PROBLEM: Would you give the data below back exactly as it reads?

DATA:
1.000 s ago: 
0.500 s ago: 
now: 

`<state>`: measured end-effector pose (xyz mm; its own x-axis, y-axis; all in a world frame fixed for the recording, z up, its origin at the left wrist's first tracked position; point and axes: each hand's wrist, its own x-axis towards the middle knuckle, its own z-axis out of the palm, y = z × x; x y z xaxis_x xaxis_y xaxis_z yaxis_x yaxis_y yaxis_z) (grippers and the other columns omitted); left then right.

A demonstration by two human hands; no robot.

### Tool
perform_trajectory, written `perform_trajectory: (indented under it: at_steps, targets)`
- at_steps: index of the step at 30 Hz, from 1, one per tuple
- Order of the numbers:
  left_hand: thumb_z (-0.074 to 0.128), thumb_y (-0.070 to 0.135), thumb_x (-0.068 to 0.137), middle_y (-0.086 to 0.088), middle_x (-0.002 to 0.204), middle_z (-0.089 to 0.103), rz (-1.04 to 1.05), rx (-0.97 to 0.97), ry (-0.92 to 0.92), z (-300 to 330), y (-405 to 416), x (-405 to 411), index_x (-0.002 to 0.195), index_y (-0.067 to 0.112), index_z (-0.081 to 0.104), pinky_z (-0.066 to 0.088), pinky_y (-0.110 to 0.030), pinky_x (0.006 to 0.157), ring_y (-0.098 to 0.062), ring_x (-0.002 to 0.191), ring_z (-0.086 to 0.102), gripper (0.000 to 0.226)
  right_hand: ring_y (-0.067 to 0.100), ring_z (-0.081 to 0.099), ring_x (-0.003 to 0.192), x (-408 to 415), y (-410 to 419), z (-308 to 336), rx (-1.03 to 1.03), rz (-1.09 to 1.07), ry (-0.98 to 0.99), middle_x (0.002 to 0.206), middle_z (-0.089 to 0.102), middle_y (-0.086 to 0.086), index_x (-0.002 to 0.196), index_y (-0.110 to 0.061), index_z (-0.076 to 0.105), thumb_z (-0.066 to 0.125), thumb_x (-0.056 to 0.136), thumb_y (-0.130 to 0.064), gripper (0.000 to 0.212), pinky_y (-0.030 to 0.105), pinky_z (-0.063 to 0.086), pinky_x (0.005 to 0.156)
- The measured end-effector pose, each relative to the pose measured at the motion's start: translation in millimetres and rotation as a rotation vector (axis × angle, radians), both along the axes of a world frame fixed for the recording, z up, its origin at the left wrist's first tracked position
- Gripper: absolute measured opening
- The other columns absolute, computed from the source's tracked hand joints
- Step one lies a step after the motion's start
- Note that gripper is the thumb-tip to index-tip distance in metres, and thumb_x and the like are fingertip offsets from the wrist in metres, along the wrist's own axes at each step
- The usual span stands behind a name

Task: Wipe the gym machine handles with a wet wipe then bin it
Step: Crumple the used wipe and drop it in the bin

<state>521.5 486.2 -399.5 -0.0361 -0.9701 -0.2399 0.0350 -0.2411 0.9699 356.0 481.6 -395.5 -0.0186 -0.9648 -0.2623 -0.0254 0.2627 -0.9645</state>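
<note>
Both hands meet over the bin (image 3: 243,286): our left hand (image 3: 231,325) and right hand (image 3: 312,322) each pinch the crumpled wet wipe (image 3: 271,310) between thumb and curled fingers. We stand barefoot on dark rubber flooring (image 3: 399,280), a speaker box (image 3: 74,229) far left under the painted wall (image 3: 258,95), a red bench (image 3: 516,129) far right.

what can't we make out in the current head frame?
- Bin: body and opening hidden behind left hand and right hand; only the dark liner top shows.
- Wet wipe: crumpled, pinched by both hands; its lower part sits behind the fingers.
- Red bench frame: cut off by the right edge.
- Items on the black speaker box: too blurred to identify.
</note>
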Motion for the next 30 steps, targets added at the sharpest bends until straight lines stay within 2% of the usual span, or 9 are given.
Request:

WORKED SOLUTION:
1.000 s ago: 
0.500 s ago: 
now: 

`<state>`: measured end-effector pose (xyz mm; its own x-axis, y-axis; all in a world frame fixed for the recording, z up, its origin at the left wrist's first tracked position; point and axes: each hand's wrist, its own x-axis towards the middle knuckle, its own z-axis out of the palm, y = z × x; x y z xaxis_x xaxis_y xaxis_z yaxis_x yaxis_y yaxis_z) (grippers and the other columns omitted); left then right.

A demonstration by two human hands; no robot.

### Tool
perform_trajectory, written `perform_trajectory: (indented under it: at_steps, targets)`
- at_steps: index of the step at 30 Hz, from 1, one per tuple
- Order of the numbers:
  left_hand: thumb_z (-0.074 to 0.128), thumb_y (-0.070 to 0.135), thumb_x (-0.068 to 0.137), middle_y (-0.086 to 0.088), middle_x (-0.002 to 0.204), middle_z (-0.089 to 0.103), rz (-1.04 to 1.05), rx (-0.97 to 0.97), ry (-0.92 to 0.92), z (-300 to 330), y (-405 to 416), x (-405 to 411), index_x (-0.002 to 0.195), index_y (-0.067 to 0.112), index_z (-0.081 to 0.104), pinky_z (-0.066 to 0.088), pinky_y (-0.110 to 0.030), pinky_x (0.006 to 0.157), ring_y (-0.098 to 0.062), ring_x (-0.002 to 0.191), ring_z (-0.086 to 0.102), gripper (0.000 to 0.226)
  right_hand: ring_y (-0.067 to 0.100), ring_z (-0.081 to 0.099), ring_x (-0.003 to 0.192), x (-408 to 415), y (-410 to 419), z (-308 to 336), rx (-1.03 to 1.03), rz (-1.09 to 1.07), ry (-0.98 to 0.99), middle_x (0.002 to 0.206), middle_z (-0.089 to 0.102), middle_y (-0.086 to 0.086), index_x (-0.002 to 0.196), index_y (-0.110 to 0.061), index_z (-0.076 to 0.105), thumb_z (-0.066 to 0.125), thumb_x (-0.056 to 0.136), thumb_y (-0.130 to 0.064), gripper (0.000 to 0.212), pinky_y (-0.030 to 0.105), pinky_z (-0.063 to 0.086), pinky_x (0.005 to 0.156)
- The measured end-effector pose, each relative to the pose measured at the motion's start: translation in millimetres and rotation as a rotation vector (axis × angle, radians), both along the axes of a world frame fixed for the recording, z up, its origin at the left wrist's first tracked position
- Gripper: absolute measured opening
- The other columns absolute, computed from the source's tracked hand joints
- Step one lies a step after the motion's start
- Note that gripper is the thumb-tip to index-tip distance in metres, and thumb_x and the like are fingertip offsets from the wrist in metres, along the wrist's own axes at each step
- The usual span stands behind a name

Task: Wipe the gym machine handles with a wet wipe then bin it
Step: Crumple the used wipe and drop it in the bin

<state>521.5 486.2 -399.5 -0.0361 -0.9701 -0.2399 0.0350 -0.2411 0.9699 356.0 481.6 -395.5 -0.0186 -0.9648 -0.2623 -0.0254 0.2627 -0.9645</state>
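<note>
Both hands meet over the bin (image 3: 243,286): our left hand (image 3: 231,325) and right hand (image 3: 312,322) each pinch the crumpled wet wipe (image 3: 271,310) between thumb and curled fingers. We stand barefoot on dark rubber flooring (image 3: 399,280), a speaker box (image 3: 74,229) far left under the painted wall (image 3: 258,95), a red bench (image 3: 516,129) far right.

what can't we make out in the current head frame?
- Bin: body and opening hidden behind left hand and right hand; only the dark liner top shows.
- Wet wipe: crumpled, pinched by both hands; its lower part sits behind the fingers.
- Red bench frame: cut off by the right edge.
- Items on the black speaker box: too blurred to identify.
</note>
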Motion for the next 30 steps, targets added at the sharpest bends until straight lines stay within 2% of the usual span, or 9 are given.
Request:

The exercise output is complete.